Il Blue Monday non esiste (e ne abbiamo le prove)

Nato come stratagemma pubblicitario, il Blue Monday è un esempio di come le credenze possano influenzare la nostra percezione del benessere. Dietro si nasconde una strategia di marketing che, giocando sulle emozioni collettive, sfrutta il sentire comune per vendere soluzioni facili

di MARGHERITA AMBROGETTI DAMIANI
20 gennaio 2025
Oggi è il giorno più triste dell'anno, il Blue Monday

Oggi è il giorno più triste dell'anno, il Blue Monday

Sfatiamo questo falso mito una volta per tutte: il Blue Monday non esiste. È vero, in Italia in questi giorni si sta abbattendo una perturbazione che rischia di rendere i più meteoropatici un po' volubili e non proprio al massimo delle loro potenzialità. E sì, ammettiamolo: la sveglia del lunedì mattina, dopo un weekend di colazioni lente e passeggiate nella natura, può rivelarsi traumatica. Ma no, oggi non è il giorno più triste dell’anno. Quindi non usatelo come scusa per giustificare i vostri malesseri.

E volete sapere tutta la verità? L’idea del Blue Monday nasce, neanche a dirlo, dal marketing. A metà degli anni Duemila, nel 2005 per la precisione, qualche pubblicitario ha deciso di etichettare il terzo lunedì di gennaio come il peggiore dell’anno. Secondo questa teoria, tra buoni propositi già traditi, il Natale appena passato, le spese per i regali, gli impegni di lavoro e il freddo (nell’emisfero boreale), quel giorno non poteva che essere triste. Peccato che si tratti di una supposizione del tutto priva di fondamento.

Ma andiamo con ordine. A tirare fuori il Blue Monday è stato Sky Travel, un canale britannico dedicato ai viaggi. In uno spazio televisivo, lo psicologo Cliff Arnall, tutor in una scuola legata all’Università di Cardiff, presentò la "formula" del giorno più triste dell’anno. Formula che, a dirla tutta, bastava osservare con un po’ di logica per smascherarne l’assurdità: a quale meteo si dovrebbe fare riferimento, ad esempio? Quello di Londra? O quello di Palermo? Eppure, con soli due comunicati stampa, il Blue Monday è diventato una costante delle nostre vite, trasformandosi in uno strumento pubblicitario  nello strumento di marketing. Offerte per sentirsi meno tristi, promozioni su viaggi, suggerimenti per “superare la malinconia”: un business senza alcuna base scientifica.

Il paradosso è che tutto questo ha generato anche effetti negativi.
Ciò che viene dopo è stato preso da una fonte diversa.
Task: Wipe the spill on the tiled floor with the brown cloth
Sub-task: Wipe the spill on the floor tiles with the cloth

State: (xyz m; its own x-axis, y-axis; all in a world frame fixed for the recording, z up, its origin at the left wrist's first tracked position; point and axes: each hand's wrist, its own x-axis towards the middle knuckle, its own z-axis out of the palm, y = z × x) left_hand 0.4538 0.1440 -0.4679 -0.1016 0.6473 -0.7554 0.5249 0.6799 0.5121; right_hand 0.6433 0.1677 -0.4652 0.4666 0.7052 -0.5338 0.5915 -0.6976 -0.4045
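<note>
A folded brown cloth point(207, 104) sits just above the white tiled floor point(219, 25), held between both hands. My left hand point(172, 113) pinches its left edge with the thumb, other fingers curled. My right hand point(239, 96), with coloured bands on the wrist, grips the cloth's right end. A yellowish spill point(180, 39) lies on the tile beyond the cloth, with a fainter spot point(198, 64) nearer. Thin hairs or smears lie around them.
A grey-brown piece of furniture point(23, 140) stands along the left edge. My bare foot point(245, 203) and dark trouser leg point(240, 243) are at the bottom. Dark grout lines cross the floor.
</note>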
Secondo Snopes, uno dei più famosi siti di fact-checking al mondo, parlare di Blue Monday rischia di essere dannoso per chi soffre di depressione, facendo credere che tutto si possa risolvere con un acquisto o una vacanza. Persino l’Università di Cardiff ha preso le distanze da Arnall, che nel frattempo aveva individuato anche il giorno più felice dell’anno, fissandolo tra maggio e giugno. Guarda caso, lo studio era stato commissionato da un’azienda produttrice di gelati (in Italia conosciuta come Algida).

Mettiamola così: se il Blue Monday può servire a farci riflettere sulla salute mentale, bene, prendiamolo pure come un’opportunità. Ma diciamocelo: sarebbe meglio non aggrapparci a una formula che ha la stessa credibilità scientifica di una dieta che ti promette di perdere 10 chili mangiando solo biscotti al cioccolato. Abbiamo davvero bisogno di un giorno ufficiale per sentirci tristi? Non ci bastano le sveglie che suonano sempre troppo presto, il Wi-Fi che smette di funzionare durante una serie TV o quel vocale da tre minuti che poteva tranquillamente essere un messaggio di due o al massimo tre parole? Forse, più che del Blue Monday, dovremmo liberarci da tutto ciò che ci viene spacciato come "scientifico" solo per venderci qualcosa. Di credenze infondate ne abbiamo già abbastanza.